A word-for-word copy of the data is what's wanted, with no pictures.

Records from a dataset
= Beginning of Section =

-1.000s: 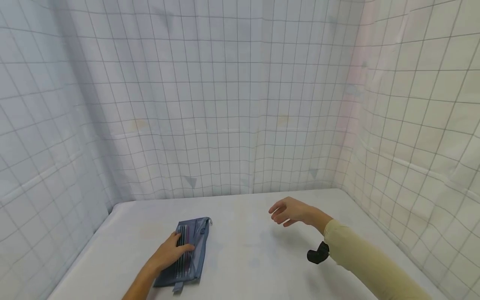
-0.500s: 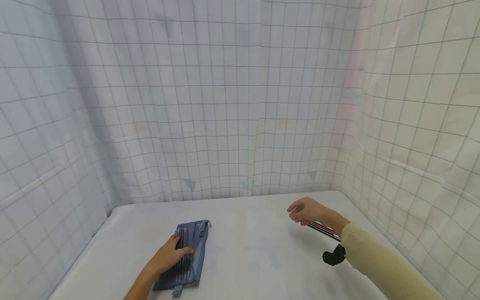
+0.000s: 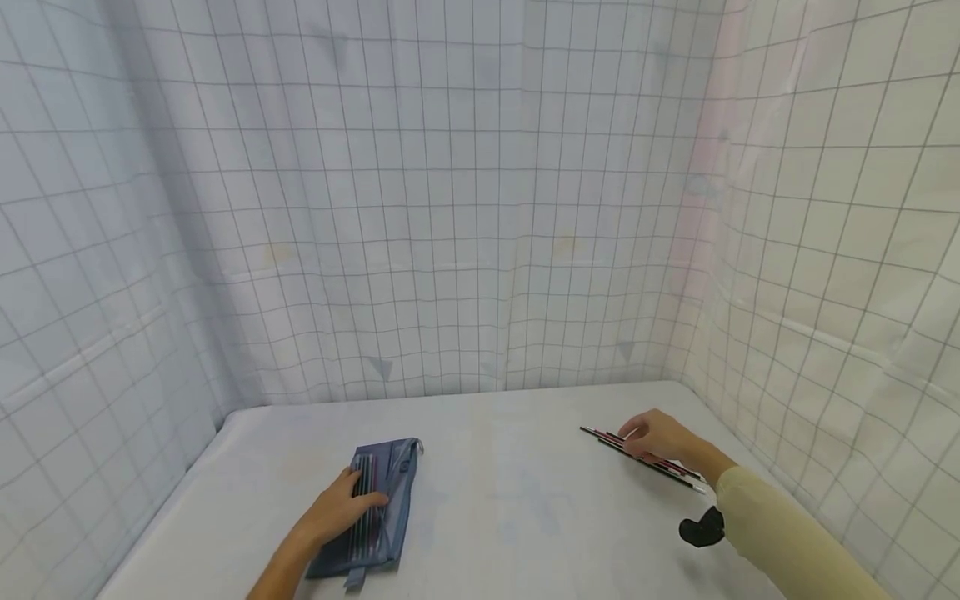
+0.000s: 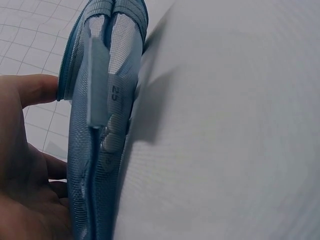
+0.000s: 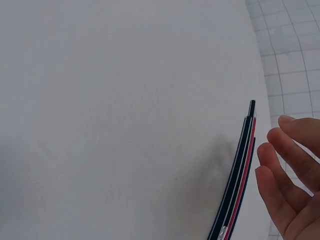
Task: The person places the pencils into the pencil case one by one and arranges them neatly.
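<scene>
A blue mesh pencil case (image 3: 399, 487) lies on the left of the white table, with several pencils (image 3: 363, 533) showing through it. My left hand (image 3: 341, 507) rests on its top, thumb and fingers spread. From the left wrist view, the case (image 4: 102, 160) appears edge-on beside the hand (image 4: 22, 175). On the right, several black and red pencils (image 3: 678, 477) lie roughly side by side. My right hand (image 3: 662, 435) hovers over them and partly hides them. In the right wrist view, its loosely bent fingers stay apart from the pencils (image 5: 235, 182).
White tabletop (image 3: 495, 508) stretches between the two hands. Grid-patterned white curtains (image 3: 480, 208) enclose the back and both sides. A black wrist device (image 3: 702, 527) sits by the right sleeve (image 3: 780, 525).
My right hand has moved right and slightly lower, and the pencils beneath it have come into view. The left hand and pencil case have stayed in place.
</scene>
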### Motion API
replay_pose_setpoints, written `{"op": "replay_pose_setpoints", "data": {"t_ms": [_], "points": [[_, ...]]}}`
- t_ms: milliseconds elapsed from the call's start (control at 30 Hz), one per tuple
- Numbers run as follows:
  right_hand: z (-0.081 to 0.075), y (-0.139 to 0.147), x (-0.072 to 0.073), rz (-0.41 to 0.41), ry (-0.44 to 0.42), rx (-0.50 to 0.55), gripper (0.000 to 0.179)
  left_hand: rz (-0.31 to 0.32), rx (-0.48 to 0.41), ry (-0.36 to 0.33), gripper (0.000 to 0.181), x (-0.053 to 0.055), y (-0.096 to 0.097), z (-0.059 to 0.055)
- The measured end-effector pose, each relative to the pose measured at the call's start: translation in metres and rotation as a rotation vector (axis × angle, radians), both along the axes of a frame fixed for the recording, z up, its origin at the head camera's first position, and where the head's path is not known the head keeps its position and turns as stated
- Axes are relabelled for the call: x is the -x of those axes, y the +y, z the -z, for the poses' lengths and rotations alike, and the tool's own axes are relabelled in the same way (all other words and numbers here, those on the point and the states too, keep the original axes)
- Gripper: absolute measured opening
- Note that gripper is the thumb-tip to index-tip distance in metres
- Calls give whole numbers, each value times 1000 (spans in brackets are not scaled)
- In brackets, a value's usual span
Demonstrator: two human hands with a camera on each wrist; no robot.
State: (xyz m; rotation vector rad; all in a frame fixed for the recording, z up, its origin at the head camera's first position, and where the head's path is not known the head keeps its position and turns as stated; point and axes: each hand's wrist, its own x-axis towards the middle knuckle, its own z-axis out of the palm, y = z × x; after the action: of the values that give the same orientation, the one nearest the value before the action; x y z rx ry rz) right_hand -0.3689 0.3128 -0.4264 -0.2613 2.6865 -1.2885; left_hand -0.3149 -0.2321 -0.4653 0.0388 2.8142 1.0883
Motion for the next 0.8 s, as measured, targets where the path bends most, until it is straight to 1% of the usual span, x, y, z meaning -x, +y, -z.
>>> {"op": "replay_pose_setpoints", "data": {"t_ms": [167,333,433,533,700,800], "points": [[15,13,-1,30,125,-122,22,0,2,5,98,0,0,-1],[32,23,-1,30,237,-235,13,-2,-2,4,98,1,0,1],[39,25,-3,40,264,-269,10,0,-7,8,98,1,1,2],[41,23,-6,42,286,-318,10,1,-14,7,98,1,1,2],[42,21,-5,23,329,-408,10,-5,-21,-1,98,0,1,1],[44,21,-2,20,325,-430,10,-5,-17,2,98,0,1,1]]}}
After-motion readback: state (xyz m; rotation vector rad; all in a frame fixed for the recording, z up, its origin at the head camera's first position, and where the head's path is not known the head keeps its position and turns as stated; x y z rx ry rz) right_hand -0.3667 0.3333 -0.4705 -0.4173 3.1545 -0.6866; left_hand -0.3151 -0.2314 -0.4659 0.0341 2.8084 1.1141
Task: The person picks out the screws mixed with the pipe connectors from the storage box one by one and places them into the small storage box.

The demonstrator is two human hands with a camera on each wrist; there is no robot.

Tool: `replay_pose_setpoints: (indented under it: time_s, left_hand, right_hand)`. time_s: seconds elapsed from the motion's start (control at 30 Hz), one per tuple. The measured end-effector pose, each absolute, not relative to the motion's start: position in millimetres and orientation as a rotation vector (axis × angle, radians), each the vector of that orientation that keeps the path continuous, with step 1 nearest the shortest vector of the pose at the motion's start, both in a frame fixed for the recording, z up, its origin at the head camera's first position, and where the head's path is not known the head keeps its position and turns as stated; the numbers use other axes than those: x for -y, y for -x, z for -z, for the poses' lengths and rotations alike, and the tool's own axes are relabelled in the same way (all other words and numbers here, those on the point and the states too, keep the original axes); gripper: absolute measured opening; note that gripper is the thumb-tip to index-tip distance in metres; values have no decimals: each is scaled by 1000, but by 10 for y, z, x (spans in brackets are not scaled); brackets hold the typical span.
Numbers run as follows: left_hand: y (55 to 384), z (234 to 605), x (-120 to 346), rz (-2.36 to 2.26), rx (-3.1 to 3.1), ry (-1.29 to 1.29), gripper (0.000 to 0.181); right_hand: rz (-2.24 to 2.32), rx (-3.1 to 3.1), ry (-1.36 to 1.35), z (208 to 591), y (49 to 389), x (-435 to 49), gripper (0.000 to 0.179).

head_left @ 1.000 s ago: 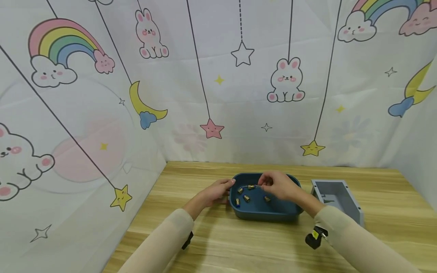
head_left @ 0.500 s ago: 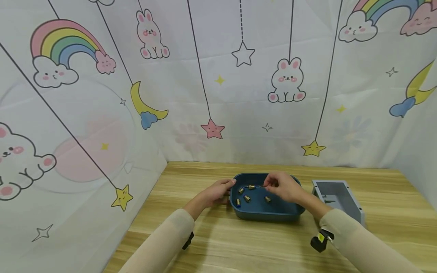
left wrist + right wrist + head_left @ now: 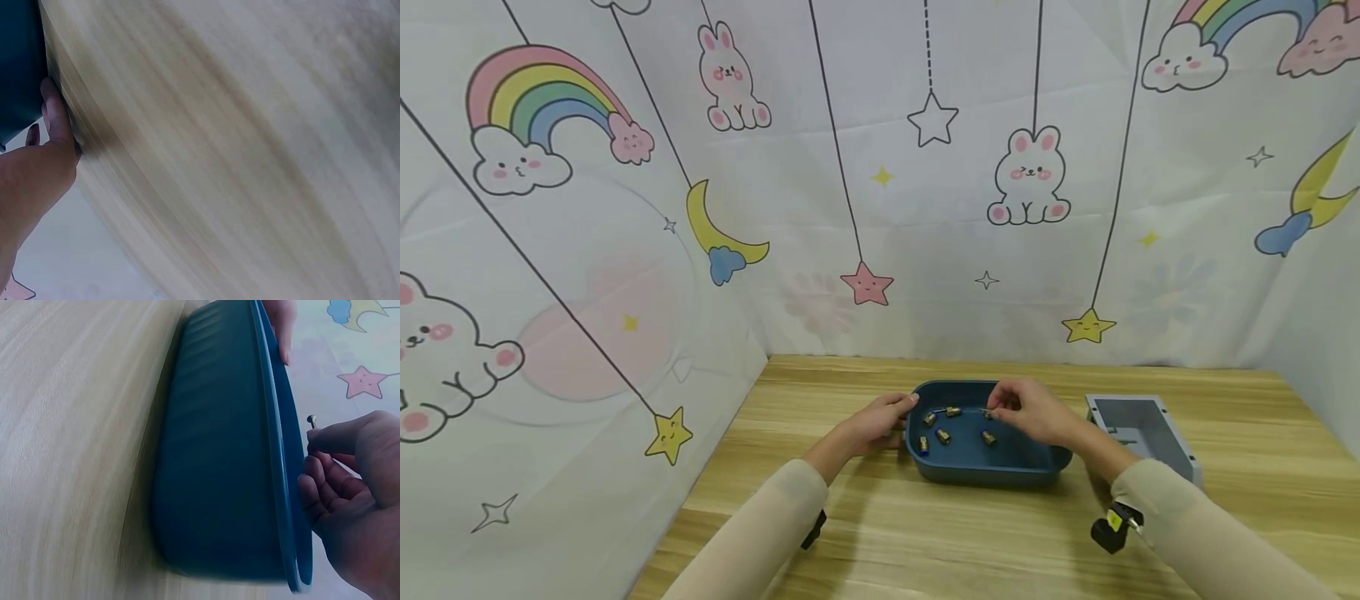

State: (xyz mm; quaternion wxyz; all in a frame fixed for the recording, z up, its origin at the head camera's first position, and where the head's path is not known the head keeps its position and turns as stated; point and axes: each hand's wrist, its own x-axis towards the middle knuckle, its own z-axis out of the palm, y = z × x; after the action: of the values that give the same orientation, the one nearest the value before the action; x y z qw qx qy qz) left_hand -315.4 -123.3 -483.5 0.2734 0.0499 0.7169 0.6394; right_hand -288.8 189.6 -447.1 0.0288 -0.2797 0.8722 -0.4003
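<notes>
A dark blue tray (image 3: 992, 475) stands on the wooden table, with several brass fittings (image 3: 943, 436) with blue ends lying on its floor. My left hand (image 3: 874, 423) grips the tray's left end, thumb over the rim and fingers along the outer wall; the left wrist view has this hand (image 3: 47, 162) at its left edge. Above the tray's right half, my right hand (image 3: 1030, 410) pinches a small metal screw (image 3: 312, 420) between thumb and forefinger. Its round head sticks up past the fingertips in the right wrist view, and the rest is hidden.
A grey open box (image 3: 1150, 433) stands right of the tray, behind the right forearm, with thin metal pieces (image 3: 1123, 438) inside. Behind the table hangs a white printed curtain (image 3: 940, 250). Wooden tabletop (image 3: 925, 533) spreads in front of the tray.
My right hand has moved a little to the right over the tray, still pinching the small screw. A brass piece now shows right by its fingertips. My left hand stays at the tray's left end.
</notes>
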Motion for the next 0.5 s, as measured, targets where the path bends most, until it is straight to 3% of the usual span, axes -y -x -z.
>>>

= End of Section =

Answer to the exercise:
-1.000s: 
-0.500s: 
+0.000s: 
+0.000s: 
+0.000s: 
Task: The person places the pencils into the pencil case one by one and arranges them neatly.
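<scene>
A blue mesh pencil case (image 3: 399, 487) lies on the left of the white table, with several pencils (image 3: 363, 533) showing through it. My left hand (image 3: 341, 507) rests on its top, thumb and fingers spread. From the left wrist view, the case (image 4: 102, 160) appears edge-on beside the hand (image 4: 22, 175). On the right, several black and red pencils (image 3: 678, 477) lie roughly side by side. My right hand (image 3: 662, 435) hovers over them and partly hides them. In the right wrist view, its loosely bent fingers stay apart from the pencils (image 5: 235, 182).
White tabletop (image 3: 495, 508) stretches between the two hands. Grid-patterned white curtains (image 3: 480, 208) enclose the back and both sides. A black wrist device (image 3: 702, 527) sits by the right sleeve (image 3: 780, 525).
My right hand has moved right and slightly lower, and the pencils beneath it have come into view. The left hand and pencil case have stayed in place.
</scene>
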### Motion API
replay_pose_setpoints, written `{"op": "replay_pose_setpoints", "data": {"t_ms": [_], "points": [[_, ...]]}}`
- t_ms: milliseconds elapsed from the call's start (control at 30 Hz), one per tuple
- Numbers run as follows:
  right_hand: z (-0.081 to 0.075), y (-0.139 to 0.147), x (-0.072 to 0.073), rz (-0.41 to 0.41), ry (-0.44 to 0.42), rx (-0.50 to 0.55), gripper (0.000 to 0.179)
  left_hand: rz (-0.31 to 0.32), rx (-0.48 to 0.41), ry (-0.36 to 0.33), gripper (0.000 to 0.181), x (-0.053 to 0.055), y (-0.096 to 0.097), z (-0.059 to 0.055)
- The measured end-effector pose, each relative to the pose measured at the call's start: translation in metres and rotation as a rotation vector (axis × angle, radians), both along the axes of a frame fixed for the recording, z up, its origin at the head camera's first position, and where the head's path is not known the head keeps its position and turns as stated
- Axes are relabelled for the call: x is the -x of those axes, y the +y, z the -z, for the poses' lengths and rotations alike, and the tool's own axes are relabelled in the same way (all other words and numbers here, those on the point and the states too, keep the original axes)
- Gripper: absolute measured opening
- Note that gripper is the thumb-tip to index-tip distance in metres
- Calls give whole numbers, each value times 1000 (spans in brackets are not scaled)
- In brackets, a value's usual span
Demonstrator: two human hands with a camera on each wrist; no robot.
State: (xyz m; rotation vector rad; all in a frame fixed for the recording, z up, its origin at the head camera's first position, and where the head's path is not known the head keeps its position and turns as stated; point and axes: each hand's wrist, its own x-axis towards the middle knuckle, its own z-axis out of the palm, y = z × x; after the action: of the values that give the same orientation, the one nearest the value before the action; x y z rx ry rz) right_hand -0.3689 0.3128 -0.4264 -0.2613 2.6865 -1.2885; left_hand -0.3149 -0.2321 -0.4653 0.0388 2.8142 1.0883
Motion for the next 0.8 s, as measured, targets where the path bends most, until it is straight to 1% of the usual span, x, y, z meaning -x, +y, -z.
>>> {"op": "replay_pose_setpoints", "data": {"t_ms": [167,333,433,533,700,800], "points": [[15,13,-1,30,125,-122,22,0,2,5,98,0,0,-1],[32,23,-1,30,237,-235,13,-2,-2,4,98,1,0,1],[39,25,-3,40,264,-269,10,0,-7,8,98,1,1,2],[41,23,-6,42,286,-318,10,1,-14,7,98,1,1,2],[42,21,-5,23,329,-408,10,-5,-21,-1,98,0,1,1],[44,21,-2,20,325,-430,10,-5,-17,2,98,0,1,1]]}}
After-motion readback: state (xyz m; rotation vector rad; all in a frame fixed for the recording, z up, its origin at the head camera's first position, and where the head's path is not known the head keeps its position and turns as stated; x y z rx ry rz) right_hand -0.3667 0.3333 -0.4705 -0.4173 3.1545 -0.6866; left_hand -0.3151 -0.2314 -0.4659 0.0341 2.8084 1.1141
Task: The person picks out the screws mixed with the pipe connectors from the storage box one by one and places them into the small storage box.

The demonstrator is two human hands with a camera on each wrist; there is no robot.

Tool: `replay_pose_setpoints: (indented under it: time_s, left_hand, right_hand)`. time_s: seconds elapsed from the motion's start (control at 30 Hz), one per tuple. The measured end-effector pose, each absolute, not relative to the motion's start: position in millimetres and orientation as a rotation vector (axis × angle, radians), each the vector of that orientation that keeps the path continuous, with step 1 nearest the shortest vector of the pose at the motion's start, both in a frame fixed for the recording, z up, its origin at the head camera's first position, and where the head's path is not known the head keeps its position and turns as stated; the numbers use other axes than those: x for -y, y for -x, z for -z, for the poses' lengths and rotations alike, and the tool's own axes are relabelled in the same way (all other words and numbers here, those on the point and the states too, keep the original axes); gripper: absolute measured opening; note that gripper is the thumb-tip to index-tip distance in metres; values have no decimals: each is scaled by 1000, but by 10 for y, z, x (spans in brackets are not scaled); brackets hold the typical span.
Numbers run as follows: left_hand: y (55 to 384), z (234 to 605), x (-120 to 346), rz (-2.36 to 2.26), rx (-3.1 to 3.1), ry (-1.29 to 1.29), gripper (0.000 to 0.181); right_hand: rz (-2.24 to 2.32), rx (-3.1 to 3.1), ry (-1.36 to 1.35), z (208 to 591), y (49 to 389), x (-435 to 49), gripper (0.000 to 0.179).

head_left @ 1.000 s ago: 
head_left @ 0.500 s ago: 
left wrist + right wrist + head_left @ now: 

State: (xyz mm; quaternion wxyz; all in a frame fixed for the recording, z up, its origin at the head camera's first position, and where the head's path is not known the head keeps its position and turns as stated; point and axes: each hand's wrist, its own x-axis towards the middle knuckle, its own z-axis out of the palm, y = z × x; after the action: of the values that give the same orientation, the one nearest the value before the action; x y z qw qx qy qz) left_hand -315.4 -123.3 -483.5 0.2734 0.0499 0.7169 0.6394; right_hand -288.8 189.6 -447.1 0.0288 -0.2797 0.8722 -0.4003
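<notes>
A dark blue tray (image 3: 992, 475) stands on the wooden table, with several brass fittings (image 3: 943, 436) with blue ends lying on its floor. My left hand (image 3: 874, 423) grips the tray's left end, thumb over the rim and fingers along the outer wall; the left wrist view has this hand (image 3: 47, 162) at its left edge. Above the tray's right half, my right hand (image 3: 1030, 410) pinches a small metal screw (image 3: 312, 420) between thumb and forefinger. Its round head sticks up past the fingertips in the right wrist view, and the rest is hidden.
A grey open box (image 3: 1150, 433) stands right of the tray, behind the right forearm, with thin metal pieces (image 3: 1123, 438) inside. Behind the table hangs a white printed curtain (image 3: 940, 250). Wooden tabletop (image 3: 925, 533) spreads in front of the tray.
My right hand has moved a little to the right over the tray, still pinching the small screw. A brass piece now shows right by its fingertips. My left hand stays at the tray's left end.
</notes>
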Motion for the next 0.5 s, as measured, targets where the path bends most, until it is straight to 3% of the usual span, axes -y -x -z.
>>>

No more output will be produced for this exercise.